Pinning allows you to give any Page story more attention by moving any page story to the top of your Facebook Page. When you pin something on your page it remains at the top of your timeline for seven days, or until you unpin it, so it’s a good idea to think about what you want to feature at the top of your page each week (shown below).


8. Focus on Photos – Again, Facebook Pages are now much more about your visual story told over time, rather than what’s happening now. As much as possible, it’s best to focus on telling that story through images photos and other visual content. Think Pinterest.

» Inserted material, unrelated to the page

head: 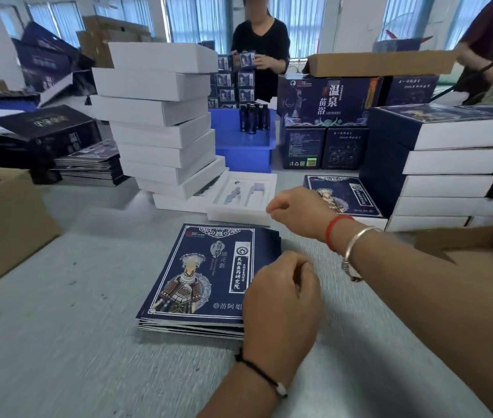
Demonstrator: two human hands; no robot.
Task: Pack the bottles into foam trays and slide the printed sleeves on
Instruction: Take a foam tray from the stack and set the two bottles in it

9. No Default Tabs – You’ve probably heard by now that Facebook pages will no longer have the ability to set a default tab for nonfans. Default tabs in the past were primarily used as a way to increase fan conversion rates on a page. Now you’ll have to do that with your cover image, highlights, and other ways to make that first impression.


10. No Hard Sell Messaging – Facebook Pages also have a messaging feature which allows visitors to send you a private message. It may be really tempting to sell them on why they should donate or volunteer, but it’s better to use these opportunities to nurture a relationship on their terms. Keep in mind, they are messaging you – not the other way around. Also, you are limited to two messages for every one they receive.


11. Not About You – At first glance you might assume that the story you’re supposed to tell your organization’s story. But this is not an interesting story, nor is it the real story. The story you must tell has to be bigger than you. It has to be about the cause. It has to be about your community.